### [Exercise brief]
Among the entries that follow, count the lines with the word "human" and report the number by itself.

*** Opening Records to use ***

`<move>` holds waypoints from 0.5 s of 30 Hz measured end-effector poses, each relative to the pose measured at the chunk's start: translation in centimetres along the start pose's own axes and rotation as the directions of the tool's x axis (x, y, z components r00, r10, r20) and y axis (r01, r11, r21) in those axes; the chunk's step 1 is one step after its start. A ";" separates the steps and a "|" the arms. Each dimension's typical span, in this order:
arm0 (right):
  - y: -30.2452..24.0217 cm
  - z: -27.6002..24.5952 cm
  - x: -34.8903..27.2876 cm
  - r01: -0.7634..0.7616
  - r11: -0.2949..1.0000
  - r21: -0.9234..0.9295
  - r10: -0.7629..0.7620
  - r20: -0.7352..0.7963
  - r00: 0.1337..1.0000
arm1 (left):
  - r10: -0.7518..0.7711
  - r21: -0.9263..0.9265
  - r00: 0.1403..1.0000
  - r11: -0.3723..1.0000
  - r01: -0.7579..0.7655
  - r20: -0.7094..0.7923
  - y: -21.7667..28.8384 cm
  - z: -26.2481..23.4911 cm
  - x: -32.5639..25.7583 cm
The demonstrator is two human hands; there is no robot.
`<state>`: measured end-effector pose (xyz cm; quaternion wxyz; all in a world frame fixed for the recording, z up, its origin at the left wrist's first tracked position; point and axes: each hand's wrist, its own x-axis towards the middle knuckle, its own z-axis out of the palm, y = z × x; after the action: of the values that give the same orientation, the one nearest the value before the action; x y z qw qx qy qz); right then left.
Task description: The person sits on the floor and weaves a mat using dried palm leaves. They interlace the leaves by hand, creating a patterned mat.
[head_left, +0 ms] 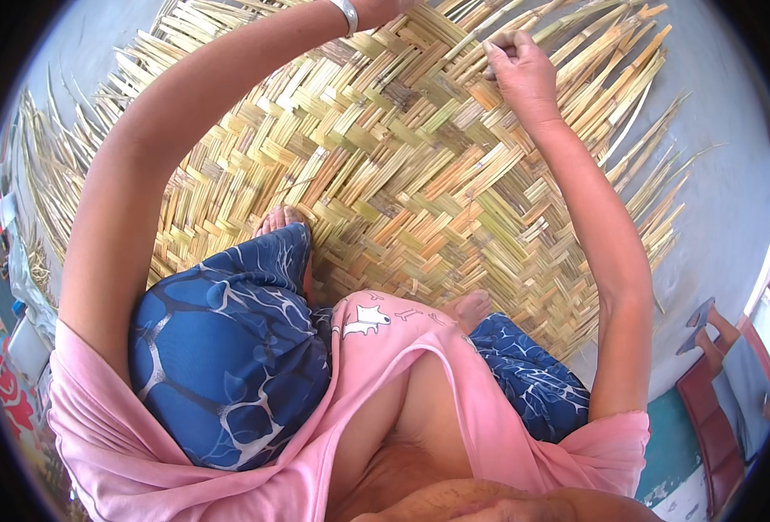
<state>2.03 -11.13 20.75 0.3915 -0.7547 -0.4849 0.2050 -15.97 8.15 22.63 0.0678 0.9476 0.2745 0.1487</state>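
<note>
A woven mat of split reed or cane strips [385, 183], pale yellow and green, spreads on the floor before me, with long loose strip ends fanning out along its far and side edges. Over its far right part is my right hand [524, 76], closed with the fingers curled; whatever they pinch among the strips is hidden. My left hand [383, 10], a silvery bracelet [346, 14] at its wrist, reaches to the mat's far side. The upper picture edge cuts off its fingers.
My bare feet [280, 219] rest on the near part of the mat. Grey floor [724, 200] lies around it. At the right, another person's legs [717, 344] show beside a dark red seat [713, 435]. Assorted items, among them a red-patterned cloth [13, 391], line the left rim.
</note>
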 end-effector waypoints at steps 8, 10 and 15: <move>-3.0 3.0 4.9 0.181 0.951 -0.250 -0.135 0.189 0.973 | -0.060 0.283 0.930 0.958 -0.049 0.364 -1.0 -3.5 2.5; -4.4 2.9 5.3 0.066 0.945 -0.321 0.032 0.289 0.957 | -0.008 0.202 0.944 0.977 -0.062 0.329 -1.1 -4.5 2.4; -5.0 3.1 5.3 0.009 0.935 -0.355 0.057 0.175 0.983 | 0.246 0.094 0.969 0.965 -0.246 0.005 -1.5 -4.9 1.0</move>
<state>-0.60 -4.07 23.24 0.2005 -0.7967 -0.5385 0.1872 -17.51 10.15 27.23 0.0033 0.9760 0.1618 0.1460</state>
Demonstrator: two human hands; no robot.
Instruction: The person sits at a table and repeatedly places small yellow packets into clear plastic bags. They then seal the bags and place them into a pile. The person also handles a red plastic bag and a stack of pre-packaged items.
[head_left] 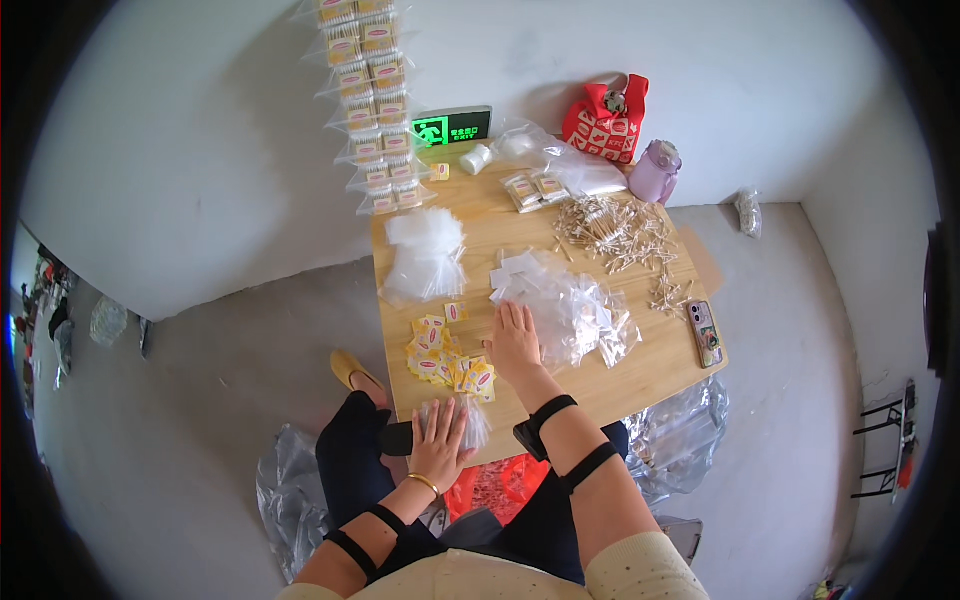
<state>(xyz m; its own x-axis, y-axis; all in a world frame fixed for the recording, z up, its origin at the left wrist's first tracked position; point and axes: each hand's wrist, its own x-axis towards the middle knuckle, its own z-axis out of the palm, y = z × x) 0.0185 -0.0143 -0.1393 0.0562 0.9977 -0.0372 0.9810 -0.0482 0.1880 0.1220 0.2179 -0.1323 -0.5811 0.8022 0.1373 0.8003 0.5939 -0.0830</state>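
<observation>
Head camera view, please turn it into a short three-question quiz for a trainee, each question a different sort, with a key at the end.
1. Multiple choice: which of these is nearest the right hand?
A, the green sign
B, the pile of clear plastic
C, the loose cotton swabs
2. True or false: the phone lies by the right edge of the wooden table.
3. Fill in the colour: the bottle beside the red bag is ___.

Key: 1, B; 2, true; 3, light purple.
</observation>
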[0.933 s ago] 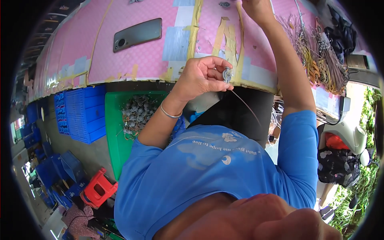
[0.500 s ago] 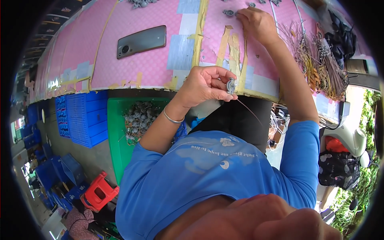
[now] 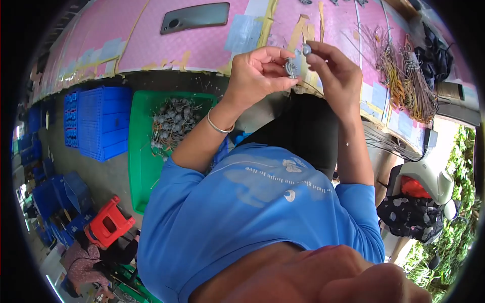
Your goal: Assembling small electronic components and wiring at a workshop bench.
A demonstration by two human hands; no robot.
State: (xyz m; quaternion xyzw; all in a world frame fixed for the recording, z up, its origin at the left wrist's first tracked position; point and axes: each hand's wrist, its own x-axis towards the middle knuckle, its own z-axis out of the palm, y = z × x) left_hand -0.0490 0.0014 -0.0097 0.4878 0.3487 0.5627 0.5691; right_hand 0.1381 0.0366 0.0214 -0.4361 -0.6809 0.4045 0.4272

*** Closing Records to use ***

### [Exercise answer]
3